With the early intervention of The Primary School, "they can actually compete," Nova said. "It allows them a better chance to succeed eventually (not only) academically but also in communication with each other as a family."
Connecting family and school
The Primary School's parent coaches are perhaps the most unusual aspect of The Primary School model.
The DiCarlos' coach, Cristina Matthews, connected the family to housing, food and financial support resources, helping them fill out applications and navigate confusing bureaucracies.

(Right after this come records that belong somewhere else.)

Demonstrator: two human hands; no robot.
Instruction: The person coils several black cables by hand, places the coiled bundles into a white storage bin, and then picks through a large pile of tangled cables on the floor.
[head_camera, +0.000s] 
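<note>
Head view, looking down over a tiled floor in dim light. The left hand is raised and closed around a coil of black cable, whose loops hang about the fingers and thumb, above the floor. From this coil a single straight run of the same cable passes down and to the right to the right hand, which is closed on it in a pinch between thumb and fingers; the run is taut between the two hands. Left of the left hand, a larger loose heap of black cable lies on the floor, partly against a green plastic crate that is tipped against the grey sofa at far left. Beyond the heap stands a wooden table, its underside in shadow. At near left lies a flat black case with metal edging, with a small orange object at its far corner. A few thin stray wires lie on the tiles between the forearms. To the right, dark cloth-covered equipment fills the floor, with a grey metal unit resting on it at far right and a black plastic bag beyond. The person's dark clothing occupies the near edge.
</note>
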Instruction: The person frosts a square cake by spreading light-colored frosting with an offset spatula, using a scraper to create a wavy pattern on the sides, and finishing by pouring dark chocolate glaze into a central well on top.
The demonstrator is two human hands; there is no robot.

She reminded DiCarlo and her husband to attend school events and increased their participation in their son's education.
In their CNN opinion piece, Chan and Liu wrote, "Home life and environment are stronger predictors of academic and health outcomes than either formal education or health care."
So The Primary School parents attend a series of weekly groups when their children enroll and then are required to attend a monthly parent group after that, in addition to a monthly check-in with their coach. The seven full-time coaches often interact much more frequently with their families, a freedom that Matthews, whose background is in mental health, said allows them to build deeper relationships. The amount of time coaches spend with families each month varies and is driven by family need, school administrators said.
DiCarlo, from her own experience as a student in the Ravenswood City School District, understands the implications of a broken connection between home and school.
"I know how it feels to have homework and then you don't have the support at home because of either the language barrier or whatever it might be. I know how it feels going in the next day with your homework not completed — not because you didn't want to do it but (because) you need help and you didn't have that support at home," she said.
Replicating The Primary School model
It's hard not to be skeptical that what this privately funded school is working toward could be replicated within a conventional public school setting. But The Primary School leadership, many of whom came from public education, believe it's possible.
The school's long-term goal is to open three to five sites in the Bay Area (they're currently hiring for a new campus in Hayward), partner with early childhood providers and other school systems to share what they learn and then replicate it nationally. The school's leaders say they don't want The Primary School to be a "special" school and define "replicable" as sustainable through public funding. (The school declined to disclose its budget.)
As such, they made practical choices around the budget, teacher-student ratios and facilities to align with what a more traditional school would offer. The Primary School, for example, leases classrooms owned by the Ravenswood school district. Last year, the school analyzed public funding streams for education, health care and family support and set cost benchmarks towards which it is working. Leaders believe merging the education and health care systems will cut down on redundant services and close gaps in care.
Duskin, who was previously the founding principal of a public charter school in Washington, D.C., said replicating The Primary School model is not impossible, but "does require some transformation in how we think about the work of a school," particularly on the part of teachers and administrators to be open and responsive to feedback from parents and partner organizations.
"There's some humility there that's required for us as educators, but it's also where I think the work is becoming really interesting and promising," she said
The school's broader impact on students is not yet clear, at least publicly. School administrators said data on academic and social-emotional gains is not yet available, and they are "still learning about the long-term impact of our model."
But families like the DiCarlos say they are living out the benefits. Their youngest child, an 11-month-old girl, is already on The Primary School waitlist.